Muitos velhos, depois de aposentados, caminham facilmente dez quilômetros por dia para se exercitar, na esteira, nos parques, nas ruas, na praia, em qualquer lugar. Com um pouco mais de treino, pode dobrar facilmente esta meta. Basta se programar para o Caminho e praticamente todos, não importa o Caminho escolhido, completarão a jornada, com algumas marcas, mas com muita alegria e vivacidade, alguns completamente transformados. Mais sensíveis e concentrados, por conta da experiência, mesmo assim se surpreendem a cada passo com a beleza de cidades antigas muito bem preservadas, prédios que são verdadeiras obras de arte, e se sentem acolhidos e acalentados a cada etapa percorrida. Admirados, principalmente, pelos mais jovens que imaginam, meus pais poderiam estar aqui, meus avós, meus tios. Sim, todos podem.

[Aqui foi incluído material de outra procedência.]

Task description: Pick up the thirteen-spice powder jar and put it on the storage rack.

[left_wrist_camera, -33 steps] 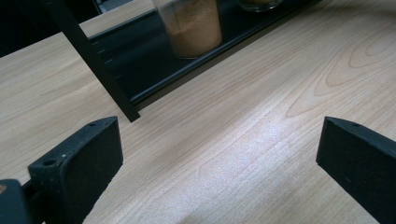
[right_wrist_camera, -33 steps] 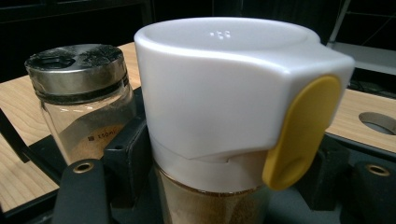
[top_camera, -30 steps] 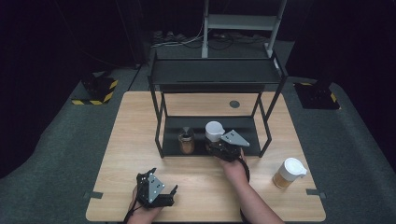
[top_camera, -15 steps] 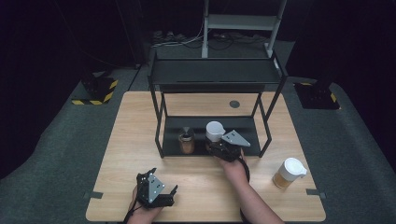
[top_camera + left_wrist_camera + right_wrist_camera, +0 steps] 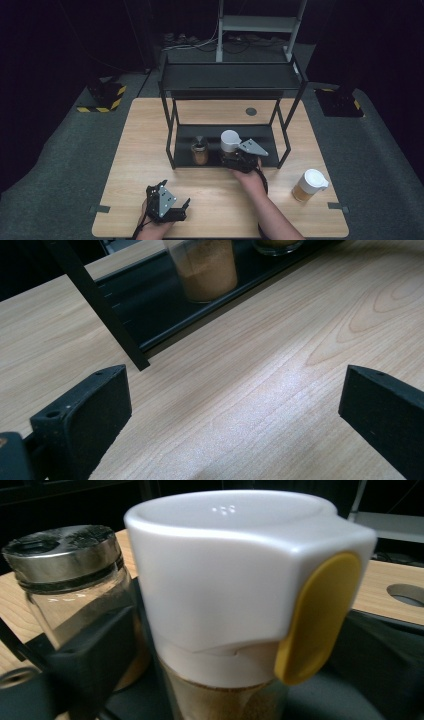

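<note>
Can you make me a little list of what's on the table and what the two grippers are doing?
table: light wood
rack: black shelf frame standing on the table
white-lidded jar: on the rack's bottom tray, brown powder inside, yellow tab on its lid
metal-lidded jar: beside it on the same tray
second white-lidded jar: on the table, outside the rack
right gripper: at the white-lidded jar, jaws just opened
left gripper: open over bare table, holding nothing

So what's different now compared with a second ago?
The right tool has just opened its jaws, letting go of the white-lidded spice jar on the black rack's lower shelf. Both hands, the metal-capped glass jar and the open left tool stayed put.
</note>
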Demonstrator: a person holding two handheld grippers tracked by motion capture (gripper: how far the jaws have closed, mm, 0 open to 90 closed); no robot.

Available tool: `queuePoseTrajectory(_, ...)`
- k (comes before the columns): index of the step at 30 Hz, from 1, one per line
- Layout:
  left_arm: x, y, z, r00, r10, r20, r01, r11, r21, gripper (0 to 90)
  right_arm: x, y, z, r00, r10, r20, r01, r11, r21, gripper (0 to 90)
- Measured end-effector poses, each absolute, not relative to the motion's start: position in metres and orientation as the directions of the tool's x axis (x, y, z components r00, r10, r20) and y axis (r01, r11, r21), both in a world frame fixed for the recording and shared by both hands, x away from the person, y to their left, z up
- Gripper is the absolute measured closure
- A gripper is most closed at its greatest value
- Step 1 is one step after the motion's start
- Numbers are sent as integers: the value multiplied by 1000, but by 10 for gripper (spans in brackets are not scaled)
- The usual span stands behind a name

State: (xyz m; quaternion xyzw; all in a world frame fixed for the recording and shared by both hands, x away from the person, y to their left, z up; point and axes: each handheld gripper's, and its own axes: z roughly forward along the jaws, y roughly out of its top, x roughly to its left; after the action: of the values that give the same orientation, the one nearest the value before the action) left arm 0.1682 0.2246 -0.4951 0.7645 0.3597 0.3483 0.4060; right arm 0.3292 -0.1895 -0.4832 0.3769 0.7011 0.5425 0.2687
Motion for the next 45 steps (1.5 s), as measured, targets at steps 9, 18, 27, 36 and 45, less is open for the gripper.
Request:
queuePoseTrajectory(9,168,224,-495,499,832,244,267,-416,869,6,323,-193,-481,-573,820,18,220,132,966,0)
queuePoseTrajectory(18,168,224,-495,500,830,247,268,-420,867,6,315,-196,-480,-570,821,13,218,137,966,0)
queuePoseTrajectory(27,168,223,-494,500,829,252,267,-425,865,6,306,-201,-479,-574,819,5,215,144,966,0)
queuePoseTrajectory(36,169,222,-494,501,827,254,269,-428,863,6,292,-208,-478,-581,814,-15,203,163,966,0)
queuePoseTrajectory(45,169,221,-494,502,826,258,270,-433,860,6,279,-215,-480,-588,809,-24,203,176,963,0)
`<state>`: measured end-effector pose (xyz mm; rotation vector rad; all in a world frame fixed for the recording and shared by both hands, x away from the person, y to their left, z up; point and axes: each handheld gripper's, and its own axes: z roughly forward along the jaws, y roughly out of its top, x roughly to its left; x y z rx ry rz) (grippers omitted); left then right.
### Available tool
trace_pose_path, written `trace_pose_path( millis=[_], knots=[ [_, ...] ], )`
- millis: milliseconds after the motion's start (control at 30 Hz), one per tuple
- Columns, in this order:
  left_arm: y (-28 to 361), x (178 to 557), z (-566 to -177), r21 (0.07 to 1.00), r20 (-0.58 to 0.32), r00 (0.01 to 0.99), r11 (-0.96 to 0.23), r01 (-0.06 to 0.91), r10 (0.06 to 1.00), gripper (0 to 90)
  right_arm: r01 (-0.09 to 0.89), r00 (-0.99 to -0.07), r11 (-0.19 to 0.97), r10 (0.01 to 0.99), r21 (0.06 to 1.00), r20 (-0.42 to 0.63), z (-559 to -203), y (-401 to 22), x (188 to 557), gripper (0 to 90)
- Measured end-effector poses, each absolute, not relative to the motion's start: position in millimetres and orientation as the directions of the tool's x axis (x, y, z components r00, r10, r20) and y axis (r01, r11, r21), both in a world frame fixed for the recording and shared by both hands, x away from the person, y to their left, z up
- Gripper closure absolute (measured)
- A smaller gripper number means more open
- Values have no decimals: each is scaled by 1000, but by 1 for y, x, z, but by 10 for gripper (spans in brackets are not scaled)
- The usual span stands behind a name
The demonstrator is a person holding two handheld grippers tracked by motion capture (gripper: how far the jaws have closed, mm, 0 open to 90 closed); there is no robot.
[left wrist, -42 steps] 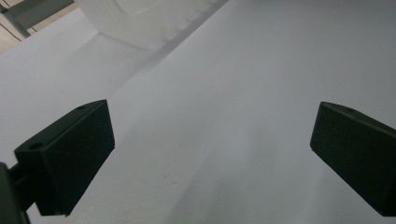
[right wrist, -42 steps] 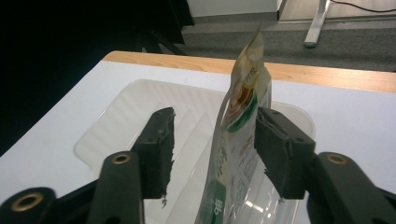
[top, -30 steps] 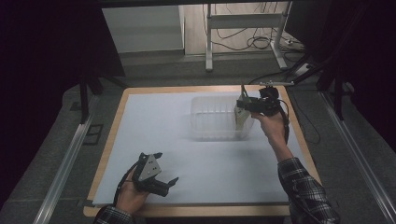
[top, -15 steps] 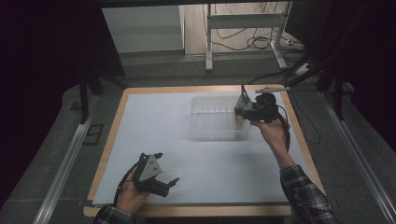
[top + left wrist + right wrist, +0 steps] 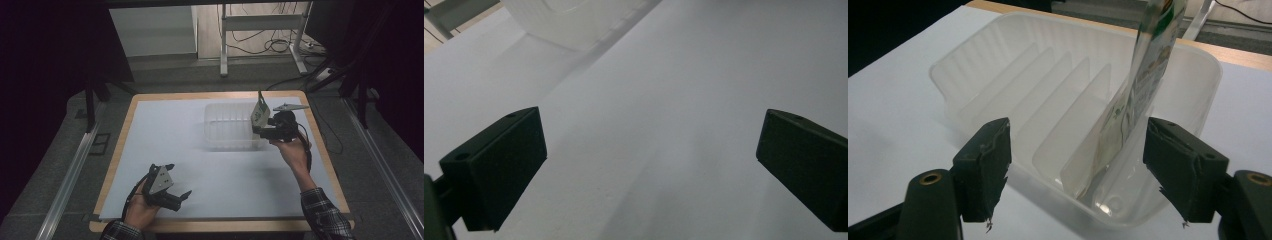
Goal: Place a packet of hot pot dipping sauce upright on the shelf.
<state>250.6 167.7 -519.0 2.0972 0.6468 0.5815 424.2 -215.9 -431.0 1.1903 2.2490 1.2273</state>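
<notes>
Right claw [image 5: 262,131] has drawn back slightly, jaws apart; the printed packet [image 5: 1140,85] stands slotted in the clear divided tray [image 5: 998,65]. Placement looks done. Left claw [image 5: 172,192] rests spread, empty, on the tabletop [image 5: 170,125].

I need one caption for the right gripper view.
Open tongs face a ribbed clear tray holding one upright packet.

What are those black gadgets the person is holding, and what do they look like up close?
They are handheld grippers. The left gripper and the right gripper are black, each with a grey three-cornered plate on top and a dark cable trailing back along the hand. Their fingers are blocky black pads; the right pair's edges look ragged. The person wears plaid sleeves.
</notes>
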Motion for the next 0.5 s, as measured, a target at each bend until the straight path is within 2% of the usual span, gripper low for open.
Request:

Para fazer o Caminho, não precisa pressa, devagar, no seu ritmo, hidratando-se, comendo bem, descansando, tomando todas as precauções para evitar surpresas desagradáveis, como quedas. Qualquer Caminho escolhido será o Caminho certo. São todos iguais, pois levam a Santiago de Compostela, e ao mesmo tempo distintos em todos os aspectos. Só, já estará bem acompanhado, porque as centenas de pessoas que estão no Caminho são como irmãos e irmãs a compartilhar seus passos. E são muitos os passos, muitos encontros e despedidas, muitos desejos de Bom Caminho.

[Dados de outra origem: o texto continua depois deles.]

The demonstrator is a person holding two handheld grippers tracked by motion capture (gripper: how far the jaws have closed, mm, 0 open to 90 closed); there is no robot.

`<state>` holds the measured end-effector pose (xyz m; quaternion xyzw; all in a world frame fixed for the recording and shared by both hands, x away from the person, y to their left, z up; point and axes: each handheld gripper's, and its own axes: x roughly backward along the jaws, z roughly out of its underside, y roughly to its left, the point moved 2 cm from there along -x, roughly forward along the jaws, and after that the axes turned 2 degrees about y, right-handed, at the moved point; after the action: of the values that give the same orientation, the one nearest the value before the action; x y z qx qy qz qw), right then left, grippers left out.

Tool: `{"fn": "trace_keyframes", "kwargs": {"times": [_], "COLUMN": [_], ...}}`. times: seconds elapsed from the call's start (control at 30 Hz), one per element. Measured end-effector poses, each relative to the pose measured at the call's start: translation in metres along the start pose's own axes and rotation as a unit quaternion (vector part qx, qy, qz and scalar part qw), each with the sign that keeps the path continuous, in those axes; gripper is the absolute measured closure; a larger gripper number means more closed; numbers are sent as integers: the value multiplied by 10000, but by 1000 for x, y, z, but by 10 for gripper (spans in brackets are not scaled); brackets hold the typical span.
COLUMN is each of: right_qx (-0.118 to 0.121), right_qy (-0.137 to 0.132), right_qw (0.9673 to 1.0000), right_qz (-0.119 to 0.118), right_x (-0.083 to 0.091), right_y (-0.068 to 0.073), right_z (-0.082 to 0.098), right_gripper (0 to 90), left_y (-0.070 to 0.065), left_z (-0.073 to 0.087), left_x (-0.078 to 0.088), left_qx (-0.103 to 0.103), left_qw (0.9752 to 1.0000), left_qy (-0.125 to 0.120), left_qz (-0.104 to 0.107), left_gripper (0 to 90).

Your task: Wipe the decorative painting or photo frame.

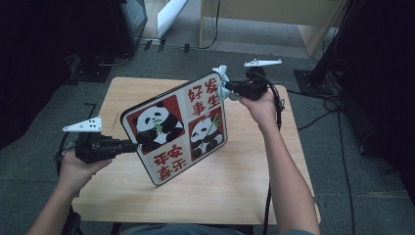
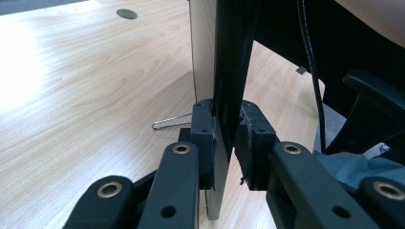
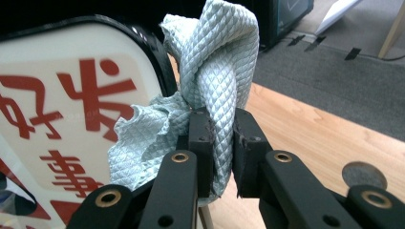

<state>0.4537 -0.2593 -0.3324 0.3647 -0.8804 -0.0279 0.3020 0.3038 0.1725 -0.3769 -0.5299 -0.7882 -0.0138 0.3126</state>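
At the middle of the wooden surface [image 1: 230, 191], a panda board [image 1: 176, 128] is held propped on its lower edge and tilted, with its printed face turned up toward the high view. Its edge at about 9 o'clock is clamped by the left tongs [image 1: 131, 145]; in the left gripper view the jaws of the left tongs [image 2: 224, 138] are seen closed tight on the thin dark panel, one pad on each face. At the board's corner toward 1 o'clock, a pale blue cloth [image 1: 222, 81] is pinched by the right tongs [image 1: 229, 88]; in the right gripper view the right tongs [image 3: 222, 143] are shut on a bunched, twisted fold of the cloth [image 3: 215, 71], which is pressed against or lies just beside the black rim next to the red characters. From this it is judged that the work in hand is a wiping of the board, and that the preparatory steps are done: the board has been lifted and steadied, the cloth has been gripped and brought to the upper corner. Whether any of the face has been wiped cannot be told, since no streaks or dirt can be made out. What seems left is the sweep across the panels toward 7 o'clock, then the setting down of board and cloth. A round hole [image 2: 126, 14] in the surface and a thin wire stand [image 2: 169, 123] beside the panel's foot are also visible.
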Motion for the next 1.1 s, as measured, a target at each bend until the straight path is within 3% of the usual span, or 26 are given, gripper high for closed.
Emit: {"fn": "trace_keyframes", "kwargs": {"times": [0.17,0.43,0.53,0.7,1.1], "right_qx": [59,-92,-47,-216,-226], "right_qy": [-6,87,-10,51,-39], "right_qw": [10000,9999,10000,9997,9997], "right_qz": [25,3,17,-73,-124], "right_x": [-1,-4,-5,-7,-11], "right_y": [-1,-3,-3,-7,-12], "right_z": [6,16,21,29,48], "right_gripper": [810,810,810,810,810], "left_y": [-1,0,0,0,1], "left_z": [0,1,1,1,1], "left_x": [0,0,0,-1,0], "left_qx": [16,36,30,39,17], "left_qw": [10000,10000,10000,9999,10000], "left_qy": [-4,-7,-7,-27,-33], "left_qz": [-26,77,77,92,78], "left_gripper": [793,792,791,791,791]}}
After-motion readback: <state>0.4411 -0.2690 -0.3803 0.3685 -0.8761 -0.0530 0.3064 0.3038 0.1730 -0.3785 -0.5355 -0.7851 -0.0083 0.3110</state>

Existe a possibilidade de despachar a mochila e carregar o mínimo possível com você, ou carregar sua mochila com o mínimo necessário, com um peso que não exceda seis quilos. No caminho, encontrará albergues e pensões com preços populares, os oficiais são os mais em conta, basicamente se aluga uma cama em quartos com seis ou mais pessoas e com banheiros compartilhados. Se quer conforto e privacidade, tem pensões, hostels e hotéis. Antes de começar o Caminho, deve observar as recomendações básicas, como um bom calçado, meias apropriadas, roupas leves, boné, protetor solar, creme ou vaselina para os pés etc. Não pode faltar um bastão ou dois de apoio, fundamental nas subidas e descidas para evitar tropeços e quedas.
A escolha do Caminho para uma pessoa idosa é importante. Escolha um curto e de terreno plano. Não escolha pela beleza do trajeto, pois todos oferecem paisagens encantadoras, igrejas e castelos medievais, rastros da presença romana e muito mais. O Caminho Francês, o mais completo e, portanto, o mais longo, pode ser segmentado de acordo com o gosto e a capacidade de cada um. Como a Compostela, o certificado do Caminho, é obtido apenas por quem caminha 100km ou mais, a última parte do Caminho Francês, partindo de Sarria, é a mais indicada para pessoas idosas, pois além da beleza, o nível de dificuldade é baixo. Outro Caminho relativamente fácil é o Português feito pela costa, com muitos trechos em passarelas de madeira, tendo o mar como companhia e lindas cidades costeiras.
Nós escolhemos o Caminho Inglês, com 113km, recentemente revitalizado. Somos três pessoas idosas, 68, 65 e 63 anos, mas com bom condicionamento físico para encarar a jornada, que tem apenas dois trechos considerados mais difíceis, devido às subidas. O Caminho Inglês tem duas vertentes: a oficial, começa no porto, em Ferrol; a recreativa, tem início na linda cidade de La Corunha (matéria publicada aqui no Portal). São duas cidades-porto, nas quais os comerciantes desembarcavam e seguiam com suas mercadorias em busca de interessados, abrindo novos caminhos até encontrarem o santuário de Santiago. A notícia corre e atrai peregrinos no norte da Europa, especialmente ingleses, irlandeses e escoceses. Porém, no século XVI, os ingleses rompem com a Igreja Católica e a rota é esvaziada, ficando por séculos esquecida, abandonada. Mas, aos poucos, revitalizada, a cada ano recebe mais peregrinos atraídos, principalmente, por La Corunha, cidade acolhedora, amiga da pessoa idosa, e que investe alto em qualidade de vida.
Realizamos o caminho de 04 a 09 de junho, eu, Beltrina e Maria Amélia, fizemos em seis etapas, experiência que vamos relatar nos próximos capítulos. Encontramos muitos velhos e contribuímos com o aumento das estatísticas que apontam que a cada dez peregrinos a solicitar a Compostela, o certificado oficial de quem conclui o Caminho, dois tem mais de 60 anos, dados divulgados em 2020 pela Oficina de Peregrinos de Santiago.